I thought some birthday presents were in order.

Springs
SSK
Window Tint
Removed the dreaded CDV
New wheels and tires

I wish it was so easy to choose gifts for our 20th anniversary in two weeks and my wife's birthday the following week.


----------



## BahnBaum (Feb 25, 2004)

BB330i said:


> I thought some birthday presents were in order.
> 
> Springs
> SSK
> ...


My wife and I celebrate our 20th next year, and I think the springs, ssk and wheels and tires sound like perfect gifts. Thanks for the ideas! 

Alex


----------



## Pinecone (Apr 3, 2002)

Let's see, I got my wife H&R Sport Springs and Bilstien Sport shocks for the M Roadster for her birthday. And she picked out the present.


----------



## BB330i (Dec 22, 2001)

Pinecone said:


> Let's see, I got my wife H&R Sport Springs and Bilstien Sport shocks for the M Roadster for her birthday. And she picked out the present.


That is too cool. My wife has zero inrest in cars. As her father says: "does it get you from point A to point B? if so it's good enough."

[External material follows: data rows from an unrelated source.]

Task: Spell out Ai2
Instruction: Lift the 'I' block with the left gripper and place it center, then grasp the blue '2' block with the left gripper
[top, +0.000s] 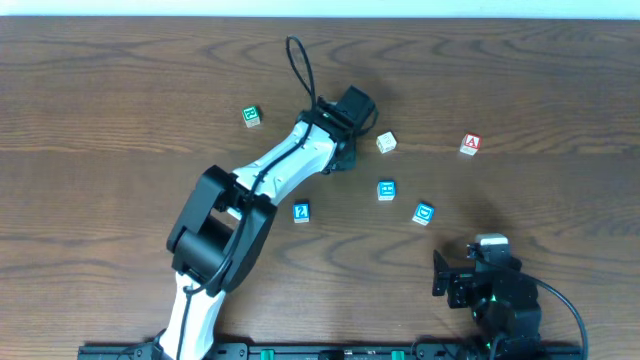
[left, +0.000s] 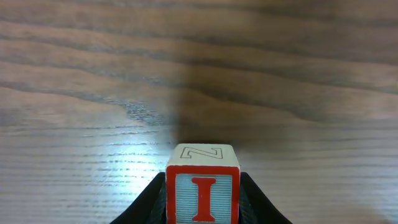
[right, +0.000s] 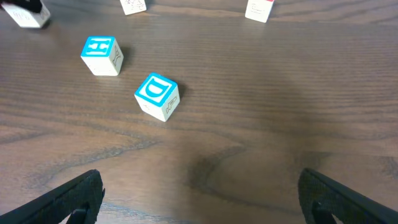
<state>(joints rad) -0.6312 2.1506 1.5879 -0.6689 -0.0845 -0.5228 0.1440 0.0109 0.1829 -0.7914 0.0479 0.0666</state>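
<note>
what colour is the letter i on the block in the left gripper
Red, on the red-framed wooden block; left wrist view.

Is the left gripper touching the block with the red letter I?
Touching. In the left wrist view, the left gripper has its two dark fingers right against both sides of the red I block, with no gap showing on either side.

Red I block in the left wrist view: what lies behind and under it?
Behind the I block only wooden table shows. Beneath it is out of frame.
</note>
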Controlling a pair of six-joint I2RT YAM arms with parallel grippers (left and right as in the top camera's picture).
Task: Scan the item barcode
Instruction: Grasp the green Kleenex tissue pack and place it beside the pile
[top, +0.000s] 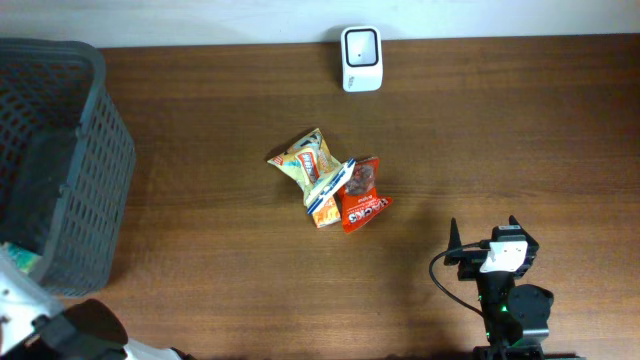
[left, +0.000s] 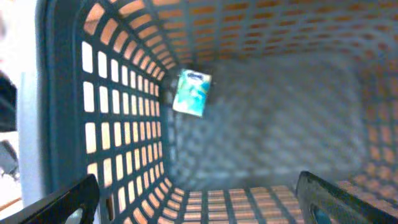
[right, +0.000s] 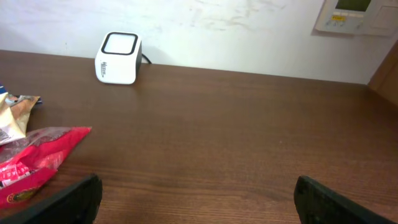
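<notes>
Red foil snack packet (right: 37, 165) lay on the wooden worktop (right: 249, 137) left of the spread right claw (right: 198, 198); pinching its edge should keep the barcode clear for the white box scanner (right: 118, 58). Left claw (left: 199, 199) gaped over the grey mesh basket (left: 124, 124).

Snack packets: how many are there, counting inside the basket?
4. Three overlap on the table: a yellow packet, an orange packet and a red packet. A teal packet lies inside the grey basket. Others may be hidden under the pile.
</notes>
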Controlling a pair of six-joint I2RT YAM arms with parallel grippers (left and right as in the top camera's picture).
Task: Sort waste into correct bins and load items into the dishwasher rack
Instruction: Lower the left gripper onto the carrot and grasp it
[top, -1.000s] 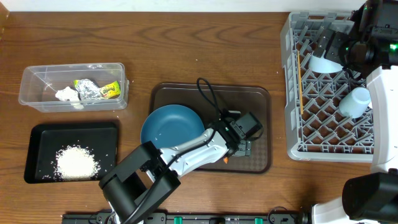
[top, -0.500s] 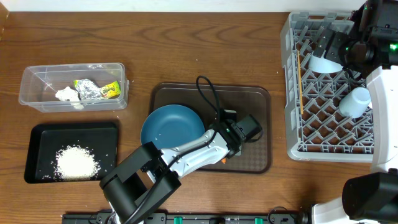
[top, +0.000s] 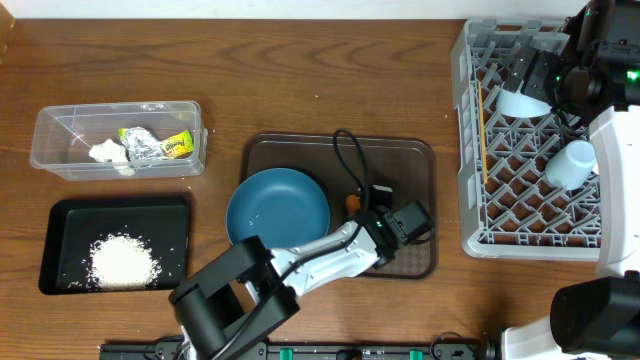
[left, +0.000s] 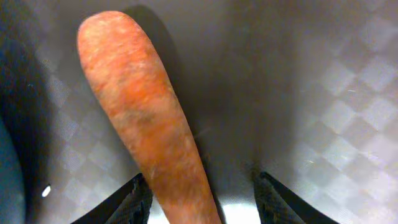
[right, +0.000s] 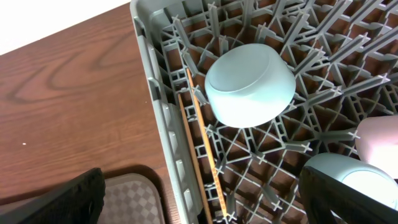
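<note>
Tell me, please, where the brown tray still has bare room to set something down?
Bare: the brown tray's back strip, beyond the dark-blue bowl, and its right side. Crowded: the front, where the left gripper and carrot sit beside the bowl.

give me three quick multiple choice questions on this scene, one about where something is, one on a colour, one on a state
1. Where is the heap of white rice?
A. in the black tray
B. in the clear tub
C. in the grey rack

2. What colour is the large round bowl on the brown serving tray?
A. red
B. dark blue
C. white

3. How does the small light-blue bowl sit in the grey rack?
A. upright, full of rice
B. upside down
C. stacked in the large bowl

Answers: 1 A, the white grains lie on the tray's dark floor. 2 B, its inside shows dark blue from overhead. 3 B, the right wrist view shows its base facing up.
</note>
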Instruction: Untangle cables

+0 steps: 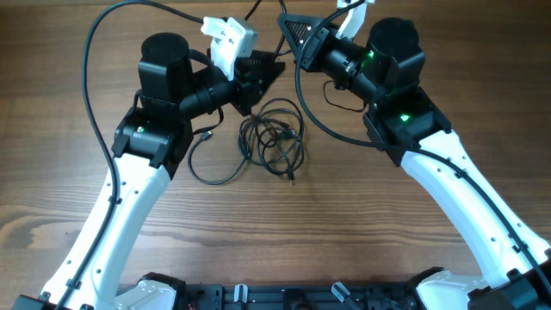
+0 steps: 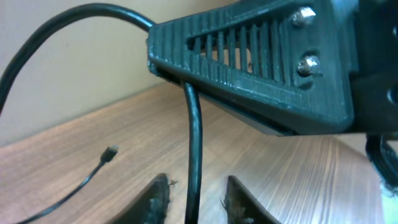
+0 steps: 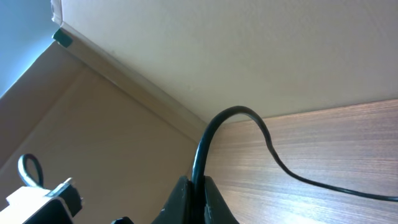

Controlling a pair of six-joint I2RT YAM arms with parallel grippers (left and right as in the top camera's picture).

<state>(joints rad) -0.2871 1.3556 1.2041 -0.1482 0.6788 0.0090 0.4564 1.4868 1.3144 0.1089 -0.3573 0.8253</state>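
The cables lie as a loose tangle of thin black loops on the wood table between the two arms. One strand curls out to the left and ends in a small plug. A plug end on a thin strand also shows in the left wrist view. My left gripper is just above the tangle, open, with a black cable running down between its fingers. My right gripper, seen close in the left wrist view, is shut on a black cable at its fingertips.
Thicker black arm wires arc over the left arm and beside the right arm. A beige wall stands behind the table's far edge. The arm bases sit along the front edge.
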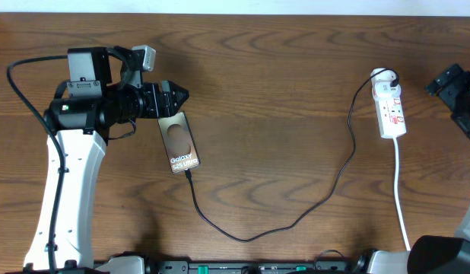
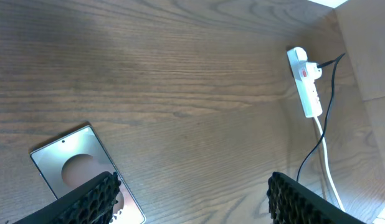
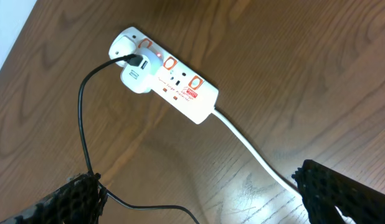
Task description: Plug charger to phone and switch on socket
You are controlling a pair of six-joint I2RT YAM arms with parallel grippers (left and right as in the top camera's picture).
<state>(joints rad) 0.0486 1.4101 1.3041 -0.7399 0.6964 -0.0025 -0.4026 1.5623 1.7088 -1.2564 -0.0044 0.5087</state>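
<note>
Left gripper (image 1: 179, 96) is hanging spread wide, gripping nothing. The phone (image 1: 179, 141) is lying right by its fingertips, with the charger (image 1: 296, 221) tip touching the far edge. Right gripper (image 3: 205, 205) is gaping too, with the socket (image 3: 174, 81) sitting clear ahead.
</note>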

And to make matters worse (for me) she always thinks of the coolest things for me.


----------



## flashinthepan (Jul 25, 2003)

BahnBaum said:


> My wife and I celebrate our 20th next year, and I think the springs, ssk and wheels and tires sound like perfect gifts. Thanks for the ideas!
> 
> Alex


 :rofl:


----------



## daihard (Feb 15, 2004)

How do you determine your car's birthday? Is it the day when the car was built, or the day you took delivery of it? Just curious.


----------



## BB330i (Dec 22, 2001)

daihard said:


> How do you determine your car's birthday? Is it the day when the car was built, or the day you took delivery of it? Just curious.


Good point,
The day it rolls off final assembly would be the actual birthday.
I was referring to the day I took delivery which I guess would be the adoption day.
Anyway, here is a *big* pic of the one year old sporting new presents.
http://members.roadfly.org/02330i/m3_3.jpg


----------



## Riuster (May 21, 2003)

Pinecone said:


> Let's see, I got my wife H&R Sport Springs and Bilstien Sport shocks for the M Roadster for her birthday. And she picked out the present.


You got your wife this...REALLY??

Does she have a sister under 30, single?... :angel:


----------